Using the listing below, work out how many lines include the word "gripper". Only the number is to be given.

__Supplied material__

——————————

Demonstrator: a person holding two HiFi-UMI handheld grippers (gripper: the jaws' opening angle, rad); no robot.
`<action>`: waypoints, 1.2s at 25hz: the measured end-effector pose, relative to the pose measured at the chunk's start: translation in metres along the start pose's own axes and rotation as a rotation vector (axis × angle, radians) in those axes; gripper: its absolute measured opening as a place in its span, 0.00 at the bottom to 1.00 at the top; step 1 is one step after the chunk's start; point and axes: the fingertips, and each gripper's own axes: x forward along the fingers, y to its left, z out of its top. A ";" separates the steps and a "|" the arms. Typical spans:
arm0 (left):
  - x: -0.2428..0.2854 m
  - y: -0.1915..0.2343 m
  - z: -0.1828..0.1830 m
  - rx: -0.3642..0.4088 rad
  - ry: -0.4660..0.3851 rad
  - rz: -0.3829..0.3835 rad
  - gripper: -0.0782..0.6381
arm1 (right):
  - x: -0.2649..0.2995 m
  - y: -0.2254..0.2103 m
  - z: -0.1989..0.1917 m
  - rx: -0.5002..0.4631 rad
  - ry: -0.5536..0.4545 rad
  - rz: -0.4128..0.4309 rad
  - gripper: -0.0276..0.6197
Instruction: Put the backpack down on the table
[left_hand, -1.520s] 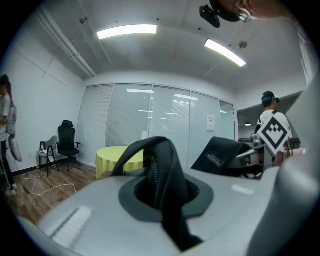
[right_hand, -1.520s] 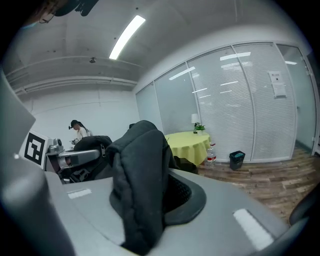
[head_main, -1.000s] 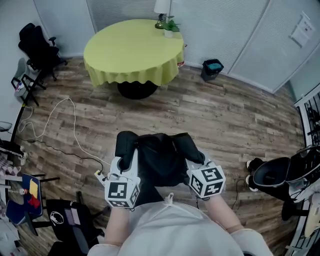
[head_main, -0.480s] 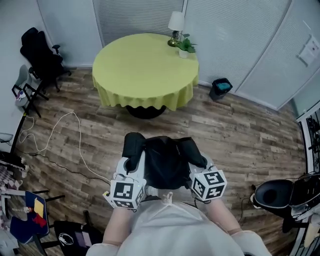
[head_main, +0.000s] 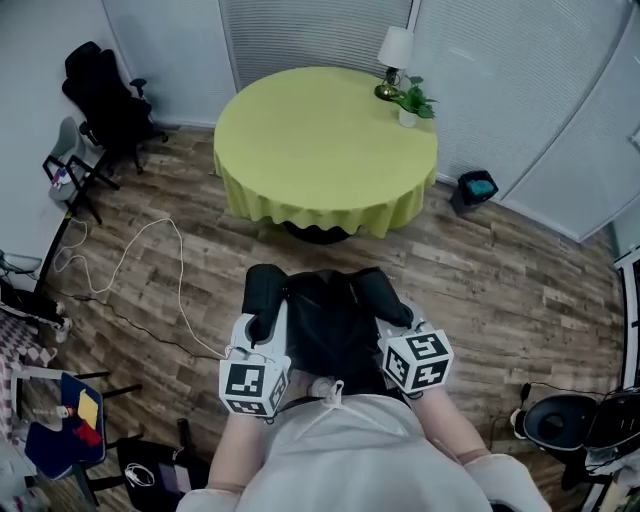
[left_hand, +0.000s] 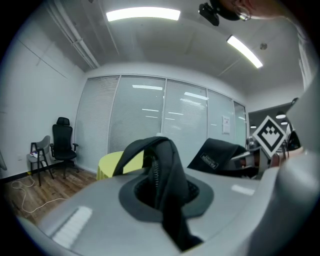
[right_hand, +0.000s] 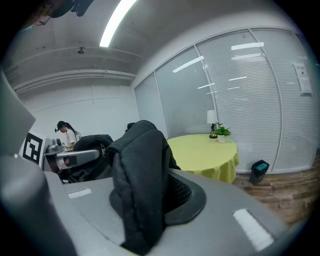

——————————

__Solution__
4